Washington C.C. 172-7 (42 overs)
Walthamstow Horiztls C.C. 109-8 (39 overs)
 
Washington played out an eventful draw with the Walthamstow Horizontals on Sunday. Having been asked to bat first, Wash scored 172; at the end, Walthamstow’s Ken Leon (10 not) and Steve Moor (11 not) were left hanging on, ringed by Wash fielders. But the wicket wouldn’t come and a draw it was.

For Wash skipper, playing his last game of the season, it wasn’t quite the end he wanted: ‘Obviously it would have been nice to finish with a win, but full credit to the Horizontals, they never gave it up, and the game was exciting to the end’.

Washington’s innings was a curious affair. Pete Demetri (40) played some great pulls, but Steven Brown (7) attempting a similar shot got one that hit him on the ankle in front of middle stump, and perished lbw. It was that sort of a pitch.

As a consequence wickets fell regularly in the face of Dave Smart’s (2-27) teasing inswingers, and it took a full blooded 41 from Grant MacDonald, making his first appearance of the season, to keep the momentum going. The innings reached a surreal climax in an 8 ball carnival of the grotesque and the bizarre, as Paul Irons (19 not) hit everything and ran everything, to the evident discomfiture of the Horizontals.

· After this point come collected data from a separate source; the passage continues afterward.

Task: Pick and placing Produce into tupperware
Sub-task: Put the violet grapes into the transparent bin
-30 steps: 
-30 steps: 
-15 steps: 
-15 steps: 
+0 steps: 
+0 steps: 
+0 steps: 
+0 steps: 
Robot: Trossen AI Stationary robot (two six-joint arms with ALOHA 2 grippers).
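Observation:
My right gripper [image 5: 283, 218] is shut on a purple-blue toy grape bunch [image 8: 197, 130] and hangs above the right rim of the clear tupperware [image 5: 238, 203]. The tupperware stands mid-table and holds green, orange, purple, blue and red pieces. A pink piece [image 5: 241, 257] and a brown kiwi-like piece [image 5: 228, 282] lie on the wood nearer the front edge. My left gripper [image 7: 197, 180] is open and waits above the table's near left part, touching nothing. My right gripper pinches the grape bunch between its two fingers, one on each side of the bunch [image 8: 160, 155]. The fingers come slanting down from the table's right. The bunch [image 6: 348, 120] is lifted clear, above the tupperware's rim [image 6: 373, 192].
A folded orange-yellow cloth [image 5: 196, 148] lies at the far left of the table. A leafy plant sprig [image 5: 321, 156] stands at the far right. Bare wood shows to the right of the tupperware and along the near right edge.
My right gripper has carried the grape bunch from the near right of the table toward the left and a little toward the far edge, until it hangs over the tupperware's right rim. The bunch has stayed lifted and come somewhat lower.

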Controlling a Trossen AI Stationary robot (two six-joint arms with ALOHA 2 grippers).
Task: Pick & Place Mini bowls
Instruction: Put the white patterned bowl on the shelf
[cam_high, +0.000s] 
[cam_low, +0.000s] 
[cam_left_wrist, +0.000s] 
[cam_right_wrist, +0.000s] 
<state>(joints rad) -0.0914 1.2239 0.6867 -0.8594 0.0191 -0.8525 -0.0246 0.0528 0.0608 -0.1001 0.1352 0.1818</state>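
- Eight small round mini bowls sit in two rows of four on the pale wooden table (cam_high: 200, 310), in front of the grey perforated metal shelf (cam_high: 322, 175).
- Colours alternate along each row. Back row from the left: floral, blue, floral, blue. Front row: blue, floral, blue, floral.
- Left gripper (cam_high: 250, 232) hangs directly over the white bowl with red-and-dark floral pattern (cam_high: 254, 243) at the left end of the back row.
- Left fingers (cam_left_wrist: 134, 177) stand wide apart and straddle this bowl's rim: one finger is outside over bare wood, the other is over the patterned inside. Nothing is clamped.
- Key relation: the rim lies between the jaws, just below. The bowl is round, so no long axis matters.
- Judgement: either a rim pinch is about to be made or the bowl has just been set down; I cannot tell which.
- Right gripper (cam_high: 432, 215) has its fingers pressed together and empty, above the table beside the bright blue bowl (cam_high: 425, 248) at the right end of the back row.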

If the end of Washington’s innings was extraordinary, the start of Walthamstow’s was equally memorable – particularly for Mark Wittet. In his first five overs he picked up 4 wickets for 0 runs, as the Horizontals slumped to 5-4. The first runs off the bat didn’t arrive until the tenth over.

Yet from this precarious position, the Horizontals hauled themselves back. Opener Scally (20) and Mick Hunt (46) held the innings together, riding the luck that all successful batsmen on this pitch had to have, and punishing anything loose.

They added 81 for the fifth wicket, and it was only when Gurney removed Scally that Washington again glimpsed a victory. Then Nick Tidey, who bowled well without much luck, picked up Hunt, courtesy of an acrobatic catch in the covers from Wittet, and it was game on.

Gurney snaffled two more, but the overs drifted away, the occasional half chance went to ground, and Wash had to settle for a draw when the stumps were drawn. The Horizontals had refused to lie down.